What follows is a listing; restate all of it word for word.

****************

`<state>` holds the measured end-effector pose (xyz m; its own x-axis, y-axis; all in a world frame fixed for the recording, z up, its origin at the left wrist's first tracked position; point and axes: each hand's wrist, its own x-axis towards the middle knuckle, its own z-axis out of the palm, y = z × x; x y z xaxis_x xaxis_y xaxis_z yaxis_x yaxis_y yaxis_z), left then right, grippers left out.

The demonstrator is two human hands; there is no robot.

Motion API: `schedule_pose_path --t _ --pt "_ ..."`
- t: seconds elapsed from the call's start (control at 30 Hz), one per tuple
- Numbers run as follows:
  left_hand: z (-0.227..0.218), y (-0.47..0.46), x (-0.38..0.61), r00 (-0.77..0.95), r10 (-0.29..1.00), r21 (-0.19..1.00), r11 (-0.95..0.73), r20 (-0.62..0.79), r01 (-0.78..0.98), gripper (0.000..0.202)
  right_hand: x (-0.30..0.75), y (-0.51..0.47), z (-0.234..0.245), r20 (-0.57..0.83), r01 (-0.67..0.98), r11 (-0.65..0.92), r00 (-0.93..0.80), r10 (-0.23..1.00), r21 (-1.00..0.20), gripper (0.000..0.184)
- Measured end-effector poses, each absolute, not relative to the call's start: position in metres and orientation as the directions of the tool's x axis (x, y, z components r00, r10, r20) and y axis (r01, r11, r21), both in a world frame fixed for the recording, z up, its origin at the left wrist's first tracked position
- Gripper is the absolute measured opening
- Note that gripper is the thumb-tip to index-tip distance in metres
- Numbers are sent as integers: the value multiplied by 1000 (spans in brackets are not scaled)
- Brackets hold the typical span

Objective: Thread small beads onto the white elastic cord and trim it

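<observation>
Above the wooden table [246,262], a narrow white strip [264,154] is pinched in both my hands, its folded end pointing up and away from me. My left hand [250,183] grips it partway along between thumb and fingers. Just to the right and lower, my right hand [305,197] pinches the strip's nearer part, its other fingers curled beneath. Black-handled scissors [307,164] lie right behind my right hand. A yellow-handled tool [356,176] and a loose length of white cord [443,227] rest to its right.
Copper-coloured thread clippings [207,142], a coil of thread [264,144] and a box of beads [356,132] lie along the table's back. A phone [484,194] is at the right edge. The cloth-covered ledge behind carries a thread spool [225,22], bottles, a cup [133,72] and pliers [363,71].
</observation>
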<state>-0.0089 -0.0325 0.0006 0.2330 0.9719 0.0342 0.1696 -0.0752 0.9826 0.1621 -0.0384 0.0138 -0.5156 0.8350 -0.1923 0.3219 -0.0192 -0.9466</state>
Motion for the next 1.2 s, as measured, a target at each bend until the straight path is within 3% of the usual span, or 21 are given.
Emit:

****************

■ Completed exercise:
`<state>` holds the measured end-effector pose (xyz m; its own x-axis, y-axis; all in a world frame fixed for the recording, z up, its origin at the left wrist's first tracked position; point and axes: each hand's wrist, its own x-axis towards the middle knuckle, its own z-axis out of the palm, y = z × x; x y z xaxis_x xaxis_y xaxis_z yaxis_x yaxis_y yaxis_z), left then right, grippers left out.

The demonstrator is two human hands; there is no robot.

Motion API: `schedule_pose_path --t _ --pt "_ ..."`
- t: seconds elapsed from the call's start (control at 30 Hz), one per tuple
- Numbers run as follows:
  left_hand: z (-0.227..0.218), y (-0.47..0.46), x (-0.38..0.61), r00 (-0.77..0.95), r10 (-0.29..1.00), r21 (-0.19..1.00), r11 (-0.95..0.73), r20 (-0.62..0.79), r01 (-0.78..0.98), gripper (0.000..0.202)
  right_hand: x (-0.30..0.75), y (-0.51..0.47), z (-0.234..0.245), r20 (-0.57..0.83), r01 (-0.67..0.98), r11 (-0.65..0.92), r00 (-0.93..0.80), r10 (-0.23..1.00), r21 (-1.00..0.20), gripper (0.000..0.184)
- Measured end-effector poses, each absolute, not relative to the call's start: position in metres and orientation as the directions of the tool's x axis (x, y, z components r00, r10, r20) and y axis (r01, r11, r21), both in a world frame fixed for the recording, z up, its origin at the left wrist's first tracked position
- Gripper is the absolute measured opening
- Note that gripper is the thumb-tip to index-tip distance in metres
- Numbers are sent as integers: the value multiplied by 1000 (spans in brackets are not scaled)
- Brackets hold the typical span

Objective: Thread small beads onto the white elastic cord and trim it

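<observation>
Above the wooden table [246,262], a narrow white strip [264,154] is pinched in both my hands, its folded end pointing up and away from me. My left hand [250,183] grips it partway along between thumb and fingers. Just to the right and lower, my right hand [305,197] pinches the strip's nearer part, its other fingers curled beneath. Black-handled scissors [307,164] lie right behind my right hand. A yellow-handled tool [356,176] and a loose length of white cord [443,227] rest to its right.
Copper-coloured thread clippings [207,142], a coil of thread [264,144] and a box of beads [356,132] lie along the table's back. A phone [484,194] is at the right edge. The cloth-covered ledge behind carries a thread spool [225,22], bottles, a cup [133,72] and pliers [363,71].
</observation>
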<state>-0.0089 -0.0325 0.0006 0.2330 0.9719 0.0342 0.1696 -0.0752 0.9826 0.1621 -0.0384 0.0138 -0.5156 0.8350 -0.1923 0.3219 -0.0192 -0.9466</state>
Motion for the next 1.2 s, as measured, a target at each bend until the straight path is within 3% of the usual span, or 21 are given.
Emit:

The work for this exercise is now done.